Dilma defende Lula; Taques contesta e cria "saia justa" para a presidente

Dilma defende Lula; Taques contesta e cria
07/03 2016 14:45 Fonte: Jacques Gosch Imprimir

O governador Pedro Taques (PSDB) colocou a presidente Dilma Rousseff (PT) em saia justa durante a reunião realizada em Brasília, na última sexta (04), para debater o alongamento da dívida pública dos estados. O episódio aconteceu quando a petista aproveitou a presença de 24 governadores e três vices para dizer que ficou “indignada” com o tratamento “desrespeitoso” dispensado a Lula por Sérgio Moro, juiz da Operação Lava Jato, que horas antes havia determinado a condução coercitiva do ex-presidente para depor na Polícia Federal.

“Entendo que não houve desrespeito, presidente. Ninguém está acima da lei”, retrucou Taques. A revelação foi feita pelo Blog do Jozias de Souza (leia aqui). Chamando Dilma de “presidente” e não de presidenta, como ela prefere, o tucano continuou: “Eu não sairia desta sala com a consciência tranquila e não respeitaria o bom povo de Mato Grosso, que me mandou aqui, se não expressasse minha opinião. Entendo que não houve abuso ou perseguição. Ninguém está acima da lei. Todos, inclusive eu, podemos ser investigados. A lei não pode servir para beneficiar amigos nem para prejudicar inimigos.”, completou,  deixando-a visivelmente constrangida.

Quando  Dilma usou o tempo para se defender das acusações do ex-líder do Governo no Senado Delcício do Amaral sobre a compra da Refinaria de Pasadena, no Texas, que causou prejuízo de US$ 800 milhões  no período em presidia o Conselho Administrativo da Petrobras,  Taques aproveitou para lembrar que assinou a representação que acabou arquivada pelo procurador-geral da República Rodrigo Janot.

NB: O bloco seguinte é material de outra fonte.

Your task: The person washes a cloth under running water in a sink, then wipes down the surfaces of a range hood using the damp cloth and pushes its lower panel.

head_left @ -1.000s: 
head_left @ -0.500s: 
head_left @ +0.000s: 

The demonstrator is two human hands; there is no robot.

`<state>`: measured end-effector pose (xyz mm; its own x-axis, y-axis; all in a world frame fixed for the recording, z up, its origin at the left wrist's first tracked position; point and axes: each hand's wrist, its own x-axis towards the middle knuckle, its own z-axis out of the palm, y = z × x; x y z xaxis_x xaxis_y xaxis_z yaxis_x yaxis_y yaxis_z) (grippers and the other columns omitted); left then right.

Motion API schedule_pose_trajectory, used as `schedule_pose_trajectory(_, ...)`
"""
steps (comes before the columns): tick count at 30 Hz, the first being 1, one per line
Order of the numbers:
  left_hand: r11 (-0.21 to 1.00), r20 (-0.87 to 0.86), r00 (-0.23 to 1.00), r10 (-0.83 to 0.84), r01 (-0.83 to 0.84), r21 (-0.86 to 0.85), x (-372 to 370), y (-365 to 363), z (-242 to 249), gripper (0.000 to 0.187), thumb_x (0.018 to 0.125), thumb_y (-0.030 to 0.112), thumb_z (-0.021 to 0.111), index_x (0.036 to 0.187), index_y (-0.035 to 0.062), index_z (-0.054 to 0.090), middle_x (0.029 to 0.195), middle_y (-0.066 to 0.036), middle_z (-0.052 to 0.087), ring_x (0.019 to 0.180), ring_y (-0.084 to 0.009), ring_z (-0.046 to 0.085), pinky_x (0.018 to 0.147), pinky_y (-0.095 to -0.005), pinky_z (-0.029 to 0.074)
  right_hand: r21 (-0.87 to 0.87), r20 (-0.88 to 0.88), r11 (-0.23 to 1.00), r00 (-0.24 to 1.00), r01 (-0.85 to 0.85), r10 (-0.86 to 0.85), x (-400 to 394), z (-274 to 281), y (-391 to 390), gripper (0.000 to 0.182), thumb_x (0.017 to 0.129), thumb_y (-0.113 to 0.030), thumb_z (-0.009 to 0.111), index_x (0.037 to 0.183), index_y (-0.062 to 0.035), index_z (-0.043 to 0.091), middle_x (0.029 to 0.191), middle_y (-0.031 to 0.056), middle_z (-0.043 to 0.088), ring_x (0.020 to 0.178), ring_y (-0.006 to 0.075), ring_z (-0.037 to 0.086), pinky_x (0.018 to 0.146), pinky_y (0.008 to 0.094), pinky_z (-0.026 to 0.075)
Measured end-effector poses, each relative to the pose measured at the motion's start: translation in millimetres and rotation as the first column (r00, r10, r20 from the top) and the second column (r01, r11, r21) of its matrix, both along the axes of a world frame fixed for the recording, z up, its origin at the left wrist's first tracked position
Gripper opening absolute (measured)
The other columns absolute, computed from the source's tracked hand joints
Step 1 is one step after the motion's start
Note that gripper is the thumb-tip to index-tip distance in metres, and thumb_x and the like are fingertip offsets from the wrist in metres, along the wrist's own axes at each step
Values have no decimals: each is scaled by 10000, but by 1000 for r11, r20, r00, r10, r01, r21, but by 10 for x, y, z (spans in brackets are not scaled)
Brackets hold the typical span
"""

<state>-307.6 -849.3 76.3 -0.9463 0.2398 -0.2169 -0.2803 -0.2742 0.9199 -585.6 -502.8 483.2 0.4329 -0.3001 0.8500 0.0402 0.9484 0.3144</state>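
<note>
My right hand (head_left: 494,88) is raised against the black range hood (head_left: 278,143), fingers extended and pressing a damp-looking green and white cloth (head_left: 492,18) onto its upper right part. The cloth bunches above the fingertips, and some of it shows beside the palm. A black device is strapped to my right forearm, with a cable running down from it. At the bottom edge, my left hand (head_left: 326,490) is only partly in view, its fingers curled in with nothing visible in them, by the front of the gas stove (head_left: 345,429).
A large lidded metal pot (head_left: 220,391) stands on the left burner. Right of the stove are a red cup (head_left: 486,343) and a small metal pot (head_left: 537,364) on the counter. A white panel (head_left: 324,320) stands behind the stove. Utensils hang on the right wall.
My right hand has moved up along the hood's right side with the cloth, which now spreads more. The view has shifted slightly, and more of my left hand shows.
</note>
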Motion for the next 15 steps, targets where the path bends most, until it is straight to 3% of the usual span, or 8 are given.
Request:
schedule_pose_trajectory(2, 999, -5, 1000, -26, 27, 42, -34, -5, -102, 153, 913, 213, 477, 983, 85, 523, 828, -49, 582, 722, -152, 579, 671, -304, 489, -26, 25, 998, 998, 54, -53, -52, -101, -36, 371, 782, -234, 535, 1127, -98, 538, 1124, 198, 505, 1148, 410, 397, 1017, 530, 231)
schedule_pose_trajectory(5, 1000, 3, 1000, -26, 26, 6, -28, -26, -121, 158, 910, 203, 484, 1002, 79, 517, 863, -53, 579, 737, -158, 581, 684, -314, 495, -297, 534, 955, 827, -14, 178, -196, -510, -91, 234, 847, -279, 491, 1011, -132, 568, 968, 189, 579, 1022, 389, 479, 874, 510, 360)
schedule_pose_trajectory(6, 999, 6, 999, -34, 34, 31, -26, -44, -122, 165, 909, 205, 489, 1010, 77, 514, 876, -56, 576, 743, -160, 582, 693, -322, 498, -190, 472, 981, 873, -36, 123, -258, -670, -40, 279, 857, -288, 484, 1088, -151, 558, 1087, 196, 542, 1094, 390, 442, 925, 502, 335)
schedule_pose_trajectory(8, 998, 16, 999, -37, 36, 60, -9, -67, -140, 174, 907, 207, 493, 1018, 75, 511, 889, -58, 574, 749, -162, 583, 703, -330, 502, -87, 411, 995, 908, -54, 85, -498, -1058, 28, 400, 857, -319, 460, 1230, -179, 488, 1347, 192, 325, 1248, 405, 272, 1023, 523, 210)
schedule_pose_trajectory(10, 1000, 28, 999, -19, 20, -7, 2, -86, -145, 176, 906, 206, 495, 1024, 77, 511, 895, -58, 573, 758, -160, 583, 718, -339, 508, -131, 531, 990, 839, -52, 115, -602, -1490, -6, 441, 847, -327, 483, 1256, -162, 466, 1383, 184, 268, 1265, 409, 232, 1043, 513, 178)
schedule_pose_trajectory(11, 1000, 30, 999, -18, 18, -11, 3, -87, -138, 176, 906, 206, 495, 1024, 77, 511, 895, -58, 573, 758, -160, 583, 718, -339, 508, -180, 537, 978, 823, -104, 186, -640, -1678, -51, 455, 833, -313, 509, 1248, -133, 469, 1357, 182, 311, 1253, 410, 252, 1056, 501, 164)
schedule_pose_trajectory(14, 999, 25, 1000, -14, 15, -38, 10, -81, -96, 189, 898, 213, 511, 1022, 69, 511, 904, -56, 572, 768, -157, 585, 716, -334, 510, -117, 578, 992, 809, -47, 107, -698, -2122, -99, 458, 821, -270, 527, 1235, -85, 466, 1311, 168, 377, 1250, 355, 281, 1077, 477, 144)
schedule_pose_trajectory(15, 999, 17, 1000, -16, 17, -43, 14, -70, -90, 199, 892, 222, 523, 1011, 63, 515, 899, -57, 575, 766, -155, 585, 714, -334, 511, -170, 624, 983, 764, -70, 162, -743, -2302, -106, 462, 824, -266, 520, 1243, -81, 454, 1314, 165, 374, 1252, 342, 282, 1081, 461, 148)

“Presidente, quero dizer a Vossa Excelência que eu, pessoalmente, redigi essa peça. Representei contra a senhora na Procuradoria. Meu nome está aí. Não posso esquecer o que assinei e redigi. Eu e colegas como Cristovam Buarque, Pedro Simon, Randolfe Rodrigues… Li a decisão do procurador-geral. Respeito a sua história. Mas não renego o que escrevi", disse Taques a Dilma, lembrando que já conhecia os argumentos utilizando na defesa.

Depois, Taques ainda contestou a proposta de recriação da Contribuição Provisória sobre Movimentação Financeira (CPMF) e se retirou da reunião como forma de protesto.  “Não vou vender minha consciência e nem a do cidadão que me levou ao cargo de governador por pequenas parcelas”, concluiu.

Nenhum dos governadores presentes apoiou as falas do colega mato-grossense. O governador do Distrito Federal, Rodrigo Rollemberg (PSB), que também era senador e assinou a representação contra Dilma, preferiu o silêncio.